Neurofibrillary tangles are a problem with the internal structure of the neurons. Neurons are held together by a network of microtubules which are responsible for the movement of substances through the cell. The microtubules are held together within the cell by a protein called Tau. It is thought that the buildup of plaques outside the cell leads to the activity of enzymes inside the cells, including the activity of kinase. Kinase is an enzyme that transfers phosphate groups to the Tau proteins within the microtubules that are within the cells. The addition of the phosphate group to the tau protein causes it to detach from the microtubules and clump up in the cells and get tangled. This leads to the development of neurofibrillary tangles. This leads to the weakening of signalling and transport via the microtubules of the neuron cells. This failure of the cell to function will often lead to a programmed cell death, called apoptosis. This causes atrophy of the brain and shrinking of the gyri, which are the ridges of the brain and the sulci, the gaps between ridges can get larger. This atrophy can also lead to an increase in the size of the fluid filled ventricles of the brain. 

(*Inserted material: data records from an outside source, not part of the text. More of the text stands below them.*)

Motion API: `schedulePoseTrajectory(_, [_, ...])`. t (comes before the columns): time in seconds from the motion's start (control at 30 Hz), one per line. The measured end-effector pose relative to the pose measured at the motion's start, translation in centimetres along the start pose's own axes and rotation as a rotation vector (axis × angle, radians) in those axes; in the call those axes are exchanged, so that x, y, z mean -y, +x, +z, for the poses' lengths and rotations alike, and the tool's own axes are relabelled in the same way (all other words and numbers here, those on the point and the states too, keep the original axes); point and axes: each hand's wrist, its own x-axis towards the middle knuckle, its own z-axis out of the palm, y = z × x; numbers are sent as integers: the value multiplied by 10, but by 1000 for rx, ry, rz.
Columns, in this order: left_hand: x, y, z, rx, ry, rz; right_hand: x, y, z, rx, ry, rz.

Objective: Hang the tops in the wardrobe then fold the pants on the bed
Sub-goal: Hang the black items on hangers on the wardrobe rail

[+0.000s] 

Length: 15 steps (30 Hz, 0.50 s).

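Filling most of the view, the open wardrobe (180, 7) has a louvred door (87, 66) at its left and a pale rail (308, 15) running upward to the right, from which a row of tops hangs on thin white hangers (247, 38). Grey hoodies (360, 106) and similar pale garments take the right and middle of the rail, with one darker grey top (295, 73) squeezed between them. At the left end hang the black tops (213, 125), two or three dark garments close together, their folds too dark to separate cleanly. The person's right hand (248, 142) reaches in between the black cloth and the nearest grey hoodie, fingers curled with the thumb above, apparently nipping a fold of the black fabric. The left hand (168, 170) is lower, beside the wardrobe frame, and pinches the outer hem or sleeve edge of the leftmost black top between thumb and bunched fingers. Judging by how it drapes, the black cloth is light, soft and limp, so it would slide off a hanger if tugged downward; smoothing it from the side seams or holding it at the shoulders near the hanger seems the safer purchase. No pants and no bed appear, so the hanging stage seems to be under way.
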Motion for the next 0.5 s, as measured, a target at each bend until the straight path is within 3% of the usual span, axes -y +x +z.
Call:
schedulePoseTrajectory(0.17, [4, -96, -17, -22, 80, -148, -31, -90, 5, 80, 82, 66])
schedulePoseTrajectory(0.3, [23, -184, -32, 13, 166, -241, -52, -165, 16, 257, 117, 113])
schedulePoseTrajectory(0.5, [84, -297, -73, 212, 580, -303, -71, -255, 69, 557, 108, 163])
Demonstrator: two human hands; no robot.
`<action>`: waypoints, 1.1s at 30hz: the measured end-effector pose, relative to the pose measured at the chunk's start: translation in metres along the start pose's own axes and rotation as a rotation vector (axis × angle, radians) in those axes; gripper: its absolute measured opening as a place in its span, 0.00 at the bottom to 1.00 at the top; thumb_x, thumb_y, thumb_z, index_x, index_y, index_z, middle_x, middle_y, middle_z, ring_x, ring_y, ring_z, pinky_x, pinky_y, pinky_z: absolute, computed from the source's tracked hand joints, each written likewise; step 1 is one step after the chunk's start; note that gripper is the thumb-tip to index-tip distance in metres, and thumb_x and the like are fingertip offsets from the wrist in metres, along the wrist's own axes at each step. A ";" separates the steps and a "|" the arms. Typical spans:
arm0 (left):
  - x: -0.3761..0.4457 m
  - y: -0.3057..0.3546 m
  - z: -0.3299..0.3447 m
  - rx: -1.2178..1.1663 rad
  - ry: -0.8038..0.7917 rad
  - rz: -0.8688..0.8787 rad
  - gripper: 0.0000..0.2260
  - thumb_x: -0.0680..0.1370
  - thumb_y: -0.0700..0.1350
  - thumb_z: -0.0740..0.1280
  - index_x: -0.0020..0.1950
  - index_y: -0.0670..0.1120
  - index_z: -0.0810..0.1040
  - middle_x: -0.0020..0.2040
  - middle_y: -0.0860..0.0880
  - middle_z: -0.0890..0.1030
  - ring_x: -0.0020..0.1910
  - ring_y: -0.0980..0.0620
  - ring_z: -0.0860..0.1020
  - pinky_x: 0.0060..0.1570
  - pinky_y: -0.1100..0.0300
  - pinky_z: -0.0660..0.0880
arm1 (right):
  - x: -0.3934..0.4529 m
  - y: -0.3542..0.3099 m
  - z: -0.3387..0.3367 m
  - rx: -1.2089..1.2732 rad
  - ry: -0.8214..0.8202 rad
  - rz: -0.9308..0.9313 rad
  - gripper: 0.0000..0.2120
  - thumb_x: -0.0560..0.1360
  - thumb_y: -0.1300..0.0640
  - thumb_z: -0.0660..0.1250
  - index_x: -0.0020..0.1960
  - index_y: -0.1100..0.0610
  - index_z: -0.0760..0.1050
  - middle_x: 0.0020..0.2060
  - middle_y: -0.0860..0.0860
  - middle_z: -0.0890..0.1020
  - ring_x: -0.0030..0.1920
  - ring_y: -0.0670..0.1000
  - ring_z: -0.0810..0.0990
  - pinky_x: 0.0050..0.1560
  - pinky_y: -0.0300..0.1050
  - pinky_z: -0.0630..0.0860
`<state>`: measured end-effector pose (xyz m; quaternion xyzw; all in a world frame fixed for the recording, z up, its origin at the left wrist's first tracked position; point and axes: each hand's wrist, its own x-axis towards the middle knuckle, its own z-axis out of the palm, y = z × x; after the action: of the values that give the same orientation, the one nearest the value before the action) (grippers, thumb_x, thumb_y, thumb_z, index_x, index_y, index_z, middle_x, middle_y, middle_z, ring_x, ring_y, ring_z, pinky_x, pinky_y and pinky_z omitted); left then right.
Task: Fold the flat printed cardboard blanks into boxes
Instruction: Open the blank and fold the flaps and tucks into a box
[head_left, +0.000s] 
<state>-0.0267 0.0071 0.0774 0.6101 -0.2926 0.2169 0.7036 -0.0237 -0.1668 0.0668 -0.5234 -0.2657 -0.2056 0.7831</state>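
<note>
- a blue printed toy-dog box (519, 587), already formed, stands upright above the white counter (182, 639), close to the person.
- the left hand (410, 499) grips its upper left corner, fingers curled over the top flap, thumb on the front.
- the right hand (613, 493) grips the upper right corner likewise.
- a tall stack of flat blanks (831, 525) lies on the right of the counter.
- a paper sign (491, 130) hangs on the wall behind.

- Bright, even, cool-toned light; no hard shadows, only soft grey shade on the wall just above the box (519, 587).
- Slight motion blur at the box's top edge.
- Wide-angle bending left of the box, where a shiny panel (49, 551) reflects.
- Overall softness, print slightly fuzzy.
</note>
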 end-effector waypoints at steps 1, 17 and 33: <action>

Causes and Types of Alzheimer’s


Sporadic Alzheimer’s 


Sporadic Alzheimer’s is also known as late onset and doesn't have a clear known cause. IT is responsible for most cases and is linked to age with over 50% of 85 year olds having sporadic Alzheimer’s disease compared to 1% of 60-65 year olds. 


Although an exact cause isn’t known the environmental factors in conjunction with other risk factors such as specific gene alleles could lead to the development of Alzheimer’s disease. The e4 allele apolipoprotein E (APoE-e4) has been linked to increased risk of Alzheimer’s. The risk is even higher when two alleles of the gene are inherited. The apolipoprotein E is responsible for the breakdown of beta amyloid but the e4 allele is deemed to be less effective in doing so. This means that there is a higher risk of developing beta amyloid plaques and the problems associated with them. 



Familial Alzheimer’s 

Familial Alzheimer’s disease is also known as early onset Alzheimer’s and is due to a dominant gene speeding up the progression of the disease. There are many genes that could be responsible. PSEN-1 (chromosome 14) and PSEN-2 genes (chromosome 1) have been linked to early onset Alzheimer’s. The genes are responsible for producing subunits of the gamma secretase and change where on the APP protein the enzyme will act. This can lead to less soluble pieces of APP being produced and also leads to the formation of aβ-plaques. 

Trisomy 21 in Alzheimer’s

Also known as Down Syndrome, Trisomy 21 involves an extra chromosome 21. As the APP gene is located on chromosome 21 there is an increase in the amount of APP expression. This can lead to an increase in the amount of amyloid plaques building up leading to Familial Alzheimer’s disease often by age 40. 

Management

There is very little that can be done about Alzheimer’s and there are some drugs that are available but none of them are able to halt the progression of the disease.